● WHAT YOU NEED TO DO
Would you write out the entries below, every one of them, exactly?

● PROVIDED RECORDS
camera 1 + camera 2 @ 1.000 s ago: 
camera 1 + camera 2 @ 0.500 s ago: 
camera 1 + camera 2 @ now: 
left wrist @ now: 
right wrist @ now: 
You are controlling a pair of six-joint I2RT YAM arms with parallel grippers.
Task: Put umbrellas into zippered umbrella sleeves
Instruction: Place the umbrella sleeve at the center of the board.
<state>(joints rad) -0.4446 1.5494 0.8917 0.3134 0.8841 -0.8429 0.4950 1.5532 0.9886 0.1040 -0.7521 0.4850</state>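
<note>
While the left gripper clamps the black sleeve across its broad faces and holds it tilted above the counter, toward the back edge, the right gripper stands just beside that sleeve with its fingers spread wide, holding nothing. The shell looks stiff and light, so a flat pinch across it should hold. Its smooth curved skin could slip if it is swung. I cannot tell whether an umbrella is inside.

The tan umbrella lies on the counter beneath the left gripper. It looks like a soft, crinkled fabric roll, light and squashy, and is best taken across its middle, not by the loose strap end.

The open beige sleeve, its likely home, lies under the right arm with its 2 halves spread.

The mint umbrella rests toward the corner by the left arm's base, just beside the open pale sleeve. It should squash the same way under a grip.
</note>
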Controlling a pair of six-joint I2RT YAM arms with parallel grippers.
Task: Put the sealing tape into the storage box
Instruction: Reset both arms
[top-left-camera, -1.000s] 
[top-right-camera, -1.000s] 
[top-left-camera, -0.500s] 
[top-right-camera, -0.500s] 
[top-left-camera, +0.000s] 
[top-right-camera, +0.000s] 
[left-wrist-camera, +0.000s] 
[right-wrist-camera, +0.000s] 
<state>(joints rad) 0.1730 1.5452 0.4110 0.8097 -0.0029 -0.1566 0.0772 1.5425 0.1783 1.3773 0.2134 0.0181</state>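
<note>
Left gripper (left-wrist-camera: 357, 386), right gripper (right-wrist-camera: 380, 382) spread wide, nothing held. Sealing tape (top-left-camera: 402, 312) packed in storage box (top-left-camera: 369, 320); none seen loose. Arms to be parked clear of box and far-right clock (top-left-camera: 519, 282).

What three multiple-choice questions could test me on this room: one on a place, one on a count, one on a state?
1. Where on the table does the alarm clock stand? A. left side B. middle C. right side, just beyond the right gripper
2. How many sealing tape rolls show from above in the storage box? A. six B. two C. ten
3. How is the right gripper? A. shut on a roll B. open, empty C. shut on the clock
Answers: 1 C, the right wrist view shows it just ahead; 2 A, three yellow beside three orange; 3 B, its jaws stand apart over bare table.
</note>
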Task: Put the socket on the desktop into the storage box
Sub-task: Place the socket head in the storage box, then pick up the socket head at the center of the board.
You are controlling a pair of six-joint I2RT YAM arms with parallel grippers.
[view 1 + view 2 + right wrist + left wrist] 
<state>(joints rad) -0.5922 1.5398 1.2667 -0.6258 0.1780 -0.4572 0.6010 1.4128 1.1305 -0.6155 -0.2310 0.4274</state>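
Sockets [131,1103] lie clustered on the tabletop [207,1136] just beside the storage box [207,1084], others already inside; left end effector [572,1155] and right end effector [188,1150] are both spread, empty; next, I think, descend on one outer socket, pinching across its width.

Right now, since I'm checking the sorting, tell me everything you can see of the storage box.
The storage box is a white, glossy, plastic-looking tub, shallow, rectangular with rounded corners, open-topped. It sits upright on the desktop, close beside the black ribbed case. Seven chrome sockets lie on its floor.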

● RESULT FOR THIS TASK
camera 1 + camera 2 @ 1.000 s ago: 
camera 1 + camera 2 @ 0.500 s ago: 
camera 1 + camera 2 @ now: 
left wrist @ now: 
right wrist @ now: 
You are controlling a pair of six-joint I2RT YAM arms with parallel grippers.
Task: Put umbrellas into zippered umbrella sleeves
Instruction: Place the umbrella sleeve at the center of the board.
<state>(joints rad) -0.4446 1.5494 0.8917 0.3134 0.8841 -0.8429 0.4950 1.5532 0.9886 0.1040 -0.7521 0.4850</state>
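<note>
While the left gripper clamps the black sleeve across its broad faces and holds it tilted above the counter, toward the back edge, the right gripper stands just beside that sleeve with its fingers spread wide, holding nothing. The shell looks stiff and light, so a flat pinch across it should hold. Its smooth curved skin could slip if it is swung. I cannot tell whether an umbrella is inside.

The tan umbrella lies on the counter beneath the left gripper. It looks like a soft, crinkled fabric roll, light and squashy, and is best taken across its middle, not by the loose strap end.

The open beige sleeve, its likely home, lies under the right arm with its 2 halves spread.

The mint umbrella rests toward the corner by the left arm's base, just beside the open pale sleeve. It should squash the same way under a grip.
</note>
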Controlling a pair of six-joint I2RT YAM arms with parallel grippers.
Task: Put the sealing tape into the storage box
Instruction: Reset both arms
[top-left-camera, -1.000s] 
[top-right-camera, -1.000s] 
[top-left-camera, -0.500s] 
[top-right-camera, -0.500s] 
[top-left-camera, +0.000s] 
[top-right-camera, +0.000s] 
[left-wrist-camera, +0.000s] 
[right-wrist-camera, +0.000s] 
<state>(joints rad) 0.1730 1.5452 0.4110 0.8097 -0.0029 -0.1566 0.0772 1.5425 0.1783 1.3773 0.2134 0.0181</state>
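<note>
Left gripper (left-wrist-camera: 357, 386), right gripper (right-wrist-camera: 380, 382) spread wide, nothing held. Sealing tape (top-left-camera: 402, 312) packed in storage box (top-left-camera: 369, 320); none seen loose. Arms to be parked clear of box and far-right clock (top-left-camera: 519, 282).

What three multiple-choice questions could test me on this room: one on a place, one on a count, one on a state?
1. Where on the table does the alarm clock stand? A. left side B. middle C. right side, just beyond the right gripper
2. How many sealing tape rolls show from above in the storage box? A. six B. two C. ten
3. How is the right gripper? A. shut on a roll B. open, empty C. shut on the clock
Answers: 1 C, the right wrist view shows it just ahead; 2 A, three yellow beside three orange; 3 B, its jaws stand apart over bare table.
</note>
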Task: Put the socket on the desktop into the storage box
Sub-task: Place the socket head in the storage box, then pick up the socket head at the center of the board.
You are controlling a pair of six-joint I2RT YAM arms with parallel grippers.
[view 1 + view 2 + right wrist + left wrist] 
<state>(joints rad) -0.5922 1.5398 1.2667 -0.6258 0.1780 -0.4572 0.6010 1.4128 1.1305 -0.6155 -0.2310 0.4274</state>
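Sockets [131,1103] lie clustered on the tabletop [207,1136] just beside the storage box [207,1084], others already inside; left end effector [572,1155] and right end effector [188,1150] are both spread, empty; next, I think, descend on one outer socket, pinching across its width.

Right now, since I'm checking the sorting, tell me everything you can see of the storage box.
The storage box is a white, glossy, plastic-looking tub, shallow, rectangular with rounded corners, open-topped. It sits upright on the desktop, close beside the black ribbed case. Seven chrome sockets lie on its floor.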

For this exercise, nothing more remains to be given.